■ **PROBLEM DETAILS**: Quote the full listing word for word.

■ **DATA SHOWN**:
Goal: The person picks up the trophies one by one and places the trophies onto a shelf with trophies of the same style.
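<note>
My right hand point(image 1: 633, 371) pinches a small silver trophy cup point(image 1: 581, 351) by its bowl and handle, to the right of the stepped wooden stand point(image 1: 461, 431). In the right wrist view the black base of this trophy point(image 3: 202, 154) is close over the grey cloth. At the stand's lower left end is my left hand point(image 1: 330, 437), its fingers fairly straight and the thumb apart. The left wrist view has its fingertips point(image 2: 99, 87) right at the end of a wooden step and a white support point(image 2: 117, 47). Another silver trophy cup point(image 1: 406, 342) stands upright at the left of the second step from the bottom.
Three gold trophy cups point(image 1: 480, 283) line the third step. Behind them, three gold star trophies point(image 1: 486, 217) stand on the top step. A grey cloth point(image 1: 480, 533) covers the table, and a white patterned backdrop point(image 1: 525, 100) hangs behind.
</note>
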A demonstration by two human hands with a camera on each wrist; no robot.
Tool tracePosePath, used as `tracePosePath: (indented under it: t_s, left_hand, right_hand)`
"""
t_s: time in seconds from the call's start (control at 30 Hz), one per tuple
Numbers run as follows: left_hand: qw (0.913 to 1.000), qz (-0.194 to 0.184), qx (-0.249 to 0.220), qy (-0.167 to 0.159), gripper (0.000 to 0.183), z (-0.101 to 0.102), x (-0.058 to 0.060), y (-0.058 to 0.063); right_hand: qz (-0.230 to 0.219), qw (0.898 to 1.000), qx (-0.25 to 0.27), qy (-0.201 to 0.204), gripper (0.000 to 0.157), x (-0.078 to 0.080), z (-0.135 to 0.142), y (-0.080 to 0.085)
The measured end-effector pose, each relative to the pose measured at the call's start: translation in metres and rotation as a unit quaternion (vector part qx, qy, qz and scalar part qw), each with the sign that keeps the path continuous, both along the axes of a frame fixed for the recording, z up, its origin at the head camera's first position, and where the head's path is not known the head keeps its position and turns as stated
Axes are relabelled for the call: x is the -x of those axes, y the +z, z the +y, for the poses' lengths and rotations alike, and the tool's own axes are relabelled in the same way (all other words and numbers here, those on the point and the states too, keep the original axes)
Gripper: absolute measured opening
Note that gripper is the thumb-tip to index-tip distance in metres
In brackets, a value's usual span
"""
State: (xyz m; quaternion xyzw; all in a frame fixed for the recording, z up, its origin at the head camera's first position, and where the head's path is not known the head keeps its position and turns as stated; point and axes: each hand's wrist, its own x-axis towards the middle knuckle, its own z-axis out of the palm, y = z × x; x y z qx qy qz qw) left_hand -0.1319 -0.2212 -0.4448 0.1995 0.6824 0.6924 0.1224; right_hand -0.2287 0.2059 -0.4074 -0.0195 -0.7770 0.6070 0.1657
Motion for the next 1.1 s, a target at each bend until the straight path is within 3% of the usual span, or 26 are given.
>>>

■ **YOUR SOLUTION**:
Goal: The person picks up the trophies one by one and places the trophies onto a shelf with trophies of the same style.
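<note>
My right hand point(image 1: 633, 371) pinches a small silver trophy cup point(image 1: 581, 351) by its bowl and handle, to the right of the stepped wooden stand point(image 1: 461, 431). In the right wrist view the black base of this trophy point(image 3: 202, 154) is close over the grey cloth. At the stand's lower left end is my left hand point(image 1: 330, 437), its fingers fairly straight and the thumb apart. The left wrist view has its fingertips point(image 2: 99, 87) right at the end of a wooden step and a white support point(image 2: 117, 47). Another silver trophy cup point(image 1: 406, 342) stands upright at the left of the second step from the bottom.
Three gold trophy cups point(image 1: 480, 283) line the third step. Behind them, three gold star trophies point(image 1: 486, 217) stand on the top step. A grey cloth point(image 1: 480, 533) covers the table, and a white patterned backdrop point(image 1: 525, 100) hangs behind.
</note>
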A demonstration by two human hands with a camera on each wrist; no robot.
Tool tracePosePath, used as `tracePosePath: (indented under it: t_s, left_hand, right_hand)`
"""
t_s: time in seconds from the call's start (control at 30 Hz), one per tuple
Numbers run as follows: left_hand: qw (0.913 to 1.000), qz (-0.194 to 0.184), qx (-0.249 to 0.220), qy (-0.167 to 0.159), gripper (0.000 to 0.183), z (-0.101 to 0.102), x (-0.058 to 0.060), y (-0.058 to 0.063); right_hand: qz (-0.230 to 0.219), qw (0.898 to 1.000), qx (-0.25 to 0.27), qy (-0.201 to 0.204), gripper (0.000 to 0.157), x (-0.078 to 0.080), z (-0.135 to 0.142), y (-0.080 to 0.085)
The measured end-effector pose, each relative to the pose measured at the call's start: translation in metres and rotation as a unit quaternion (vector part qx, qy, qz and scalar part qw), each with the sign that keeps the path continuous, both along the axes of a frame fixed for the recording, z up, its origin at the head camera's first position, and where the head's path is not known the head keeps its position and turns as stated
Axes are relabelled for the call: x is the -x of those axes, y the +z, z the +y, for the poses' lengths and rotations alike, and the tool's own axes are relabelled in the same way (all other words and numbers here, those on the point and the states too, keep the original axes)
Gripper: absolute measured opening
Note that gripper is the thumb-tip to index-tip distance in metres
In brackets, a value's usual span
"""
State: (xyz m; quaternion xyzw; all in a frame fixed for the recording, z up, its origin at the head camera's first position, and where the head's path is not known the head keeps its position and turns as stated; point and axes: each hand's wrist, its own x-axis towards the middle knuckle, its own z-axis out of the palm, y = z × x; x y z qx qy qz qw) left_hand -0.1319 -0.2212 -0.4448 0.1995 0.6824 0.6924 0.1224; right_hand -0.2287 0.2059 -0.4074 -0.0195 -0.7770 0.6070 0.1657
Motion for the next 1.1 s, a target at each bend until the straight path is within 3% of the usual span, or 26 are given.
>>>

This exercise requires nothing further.